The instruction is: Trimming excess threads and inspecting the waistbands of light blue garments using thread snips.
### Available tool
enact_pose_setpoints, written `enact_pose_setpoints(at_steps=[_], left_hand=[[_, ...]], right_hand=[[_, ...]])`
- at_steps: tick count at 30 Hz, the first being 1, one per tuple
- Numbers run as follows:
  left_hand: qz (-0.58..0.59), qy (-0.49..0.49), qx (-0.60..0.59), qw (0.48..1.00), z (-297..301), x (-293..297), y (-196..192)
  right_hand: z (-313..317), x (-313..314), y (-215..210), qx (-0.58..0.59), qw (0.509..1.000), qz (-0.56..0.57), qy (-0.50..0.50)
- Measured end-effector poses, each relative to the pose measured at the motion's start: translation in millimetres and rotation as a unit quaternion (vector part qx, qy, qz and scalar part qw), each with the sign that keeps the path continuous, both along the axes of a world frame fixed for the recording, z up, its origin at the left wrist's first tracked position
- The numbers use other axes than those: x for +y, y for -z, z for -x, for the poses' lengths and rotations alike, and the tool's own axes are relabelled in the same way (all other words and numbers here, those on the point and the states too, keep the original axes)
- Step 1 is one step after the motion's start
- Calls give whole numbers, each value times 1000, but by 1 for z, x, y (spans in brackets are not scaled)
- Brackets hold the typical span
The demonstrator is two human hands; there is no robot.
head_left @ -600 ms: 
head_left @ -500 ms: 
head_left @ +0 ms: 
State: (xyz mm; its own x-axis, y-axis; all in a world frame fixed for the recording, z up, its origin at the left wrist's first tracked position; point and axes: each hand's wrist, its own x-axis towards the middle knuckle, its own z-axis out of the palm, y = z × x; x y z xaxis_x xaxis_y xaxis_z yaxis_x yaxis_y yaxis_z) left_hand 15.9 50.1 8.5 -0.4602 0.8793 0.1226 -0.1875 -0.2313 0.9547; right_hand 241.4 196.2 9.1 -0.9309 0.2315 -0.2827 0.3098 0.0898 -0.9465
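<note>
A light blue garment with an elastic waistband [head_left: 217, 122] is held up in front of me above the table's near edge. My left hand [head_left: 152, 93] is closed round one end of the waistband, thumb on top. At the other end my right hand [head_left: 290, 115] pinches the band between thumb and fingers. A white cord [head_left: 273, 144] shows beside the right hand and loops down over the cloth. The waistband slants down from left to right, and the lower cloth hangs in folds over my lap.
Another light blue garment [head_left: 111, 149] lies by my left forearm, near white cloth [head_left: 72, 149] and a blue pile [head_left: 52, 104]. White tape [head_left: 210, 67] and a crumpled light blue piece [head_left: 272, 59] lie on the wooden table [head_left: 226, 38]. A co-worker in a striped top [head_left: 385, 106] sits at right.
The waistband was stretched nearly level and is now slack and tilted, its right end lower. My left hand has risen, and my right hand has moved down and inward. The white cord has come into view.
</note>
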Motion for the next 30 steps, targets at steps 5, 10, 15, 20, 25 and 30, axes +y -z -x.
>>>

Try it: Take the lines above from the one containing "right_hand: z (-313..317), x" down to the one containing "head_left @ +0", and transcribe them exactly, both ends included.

Reply to the task:
  right_hand: z (-313..317), x (-313..314), y (-215..210), qx (-0.58..0.59), qw (0.509..1.000), qz (-0.56..0.57), qy (-0.50..0.50)
- Measured end-effector poses, each relative to the pose measured at the motion's start: translation in millimetres and rotation as a unit quaternion (vector part qx, qy, qz and scalar part qw), each with the sign that keeps the path continuous, both along the axes of a world frame fixed for the recording, z up, its origin at the left wrist's first tracked position
- The numbers use other axes than those: x for +y, y for -z, z for -x, for the poses' lengths and rotations alike, and the tool's own axes are relabelled in the same way (all other words and numbers here, those on the point and the states too, keep the original axes)
- Step 1 is one step after the motion's start
- Calls give whole numbers, each value times 1000, but by 1 for z, x, y (spans in brackets are not scaled)
- Brackets hold the typical span
The demonstrator is two human hands; there is no robot.
head_left @ -600 ms: 
head_left @ -500 ms: 
head_left @ +0 ms: 

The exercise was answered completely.